▸ **TASK BRIEF**: Reproduce nothing beyond the line containing "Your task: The". From the first line of the data below down to it, copy each line exactly, without the pictures.

▸ **GIVEN DATA**:
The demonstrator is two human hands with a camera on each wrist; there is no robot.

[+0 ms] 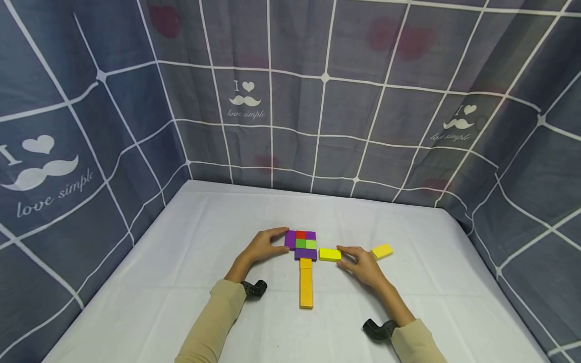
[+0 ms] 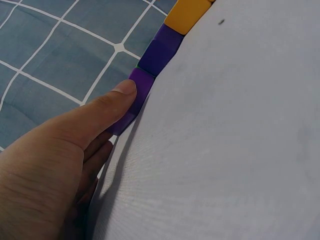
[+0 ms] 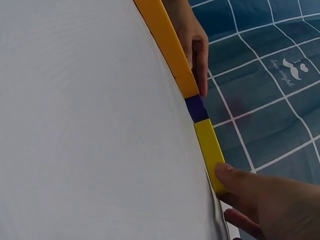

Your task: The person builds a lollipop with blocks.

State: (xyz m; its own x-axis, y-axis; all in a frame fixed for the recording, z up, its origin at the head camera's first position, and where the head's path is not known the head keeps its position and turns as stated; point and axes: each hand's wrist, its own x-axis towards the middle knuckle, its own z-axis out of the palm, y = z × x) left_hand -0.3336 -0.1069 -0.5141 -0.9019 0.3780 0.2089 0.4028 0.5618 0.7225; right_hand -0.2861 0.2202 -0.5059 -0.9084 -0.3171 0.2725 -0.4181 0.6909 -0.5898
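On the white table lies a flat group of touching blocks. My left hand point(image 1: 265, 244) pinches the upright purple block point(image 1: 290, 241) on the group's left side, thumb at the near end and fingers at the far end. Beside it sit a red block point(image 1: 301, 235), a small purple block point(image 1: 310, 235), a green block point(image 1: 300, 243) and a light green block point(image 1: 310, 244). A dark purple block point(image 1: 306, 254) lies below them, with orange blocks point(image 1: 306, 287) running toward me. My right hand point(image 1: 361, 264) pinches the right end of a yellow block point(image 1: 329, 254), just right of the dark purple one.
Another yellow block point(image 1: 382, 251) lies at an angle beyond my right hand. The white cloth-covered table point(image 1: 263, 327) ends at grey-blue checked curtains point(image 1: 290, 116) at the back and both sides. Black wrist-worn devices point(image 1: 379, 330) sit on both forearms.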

▸ **EXERCISE OUTPUT**:
The demonstrator is two human hands with a camera on each wrist; there is no robot.

[+0 ms] 
[+0 ms] 
[+0 ms] 

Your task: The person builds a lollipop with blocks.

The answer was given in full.